Dans cette logique, l’effort de réarmement a été souligné par l’annonce de L’Invincible, un SNLE dont l’entrée en service est prévue pour 2036. Cette modernisation de la composante océanique s’accompagne de l’équipement d’un nouveau missile M51.4 et d’une nouvelle tête nucléaire sur des SNLE-3G, ainsi que du lancement d’un programme de missiles stratégiques hypersoniques et manœuvrants ASN-4G. Enfin, le président de la République a insisté sur la nécessité de garantir une production nationale autosuffisante des matières et composants essentiels à l’arme nucléaire, notamment dans le programme de production de tritium.
Dissuasion avancée et coopération stratégique en Europe
Alors que la France renforce et modernise ses capacités de dissuasion, les États-Unis, garants historiques de la sécurité européenne réorientent à leur tour leurs priorités stratégiques. Ils invitent donc les États à assumer davantage la responsabilité de leur propre défense. Afin de renforcer leur puissance et, par conséquent, se prémunir contre toute menace, il est impératif que les nations européennes agissent de manière unie.
Emmanuel Macron a présenté le concept de « dissuasion avancée », dont l’objectif est d’unir et de coordonner les capacités des différents États européens afin de renforcer la défense collective. Le Royaume-Uni, l’Allemagne, la Pologne, les Pays-Bas, la Belgique, la Grèce, la Suède et le Danemark participeront aux exercices de dissuasion française et accueilleront le déploiement de certaines forces stratégiques sur leur territoire, permettant une projection plus efficace. Cette approche commune s’étend également à l’analyse des menaces et au partage du renseignement, renforçant la réactivité et la cohérence de la défense européenne. Pour soutenir cette stratégie, de nouveaux moyens collectifs ont été développés : un système d’alerte avancée (programme JEWEL), une défense aérienne élargie (système SAMP/T NG) et des capacités de frappe dans la grande profondeur (programme ELSA).
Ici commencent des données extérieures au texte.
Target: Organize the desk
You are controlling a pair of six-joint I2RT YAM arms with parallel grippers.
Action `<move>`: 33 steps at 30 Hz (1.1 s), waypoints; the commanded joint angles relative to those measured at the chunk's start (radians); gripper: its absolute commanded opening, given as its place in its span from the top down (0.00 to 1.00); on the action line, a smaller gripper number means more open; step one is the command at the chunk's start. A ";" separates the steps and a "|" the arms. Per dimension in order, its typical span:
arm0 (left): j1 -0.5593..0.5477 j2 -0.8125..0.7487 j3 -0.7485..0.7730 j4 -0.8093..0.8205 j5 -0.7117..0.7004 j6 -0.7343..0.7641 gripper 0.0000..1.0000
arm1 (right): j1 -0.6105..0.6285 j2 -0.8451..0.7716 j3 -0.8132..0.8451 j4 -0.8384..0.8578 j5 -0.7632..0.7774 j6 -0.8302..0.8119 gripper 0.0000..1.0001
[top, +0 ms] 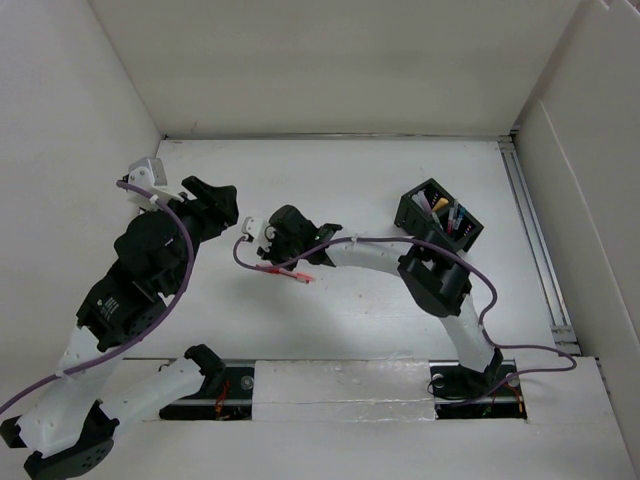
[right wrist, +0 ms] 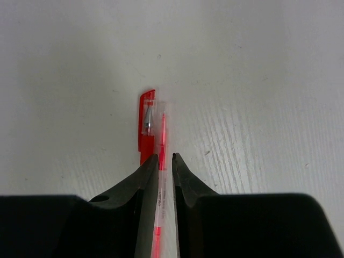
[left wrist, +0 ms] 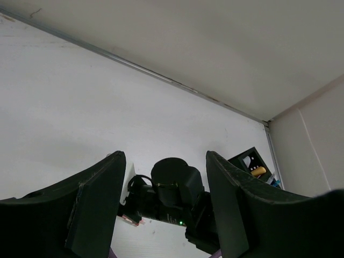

Ce discours ne marque pas une rupture doctrinale avec l’héritage gaullien, mais un tournant stratégique significatif en étendant de manière discursive, la notion d’intérêts vitaux à la sécurité européenne, sans pour autant abandonner la souveraineté décisionnelle.
Cette annonce s’inscrit dans une démarche à la fois stratégique et politique. Tout d’abord, un signal est envoyé aux États adverses, destiné à réaffirmer la puissance de l’arsenal nucléaire français. Le message se tourne ensuite vers les partenaires européens, mettant en avant le rôle structurant de la France dans la sécurité du continent. Enfin, la dimension intérieure du discours cherche à légitimer auprès de l’opinion publique l’effort budgétaire nécessaire au renforcement durable de la dissuasion.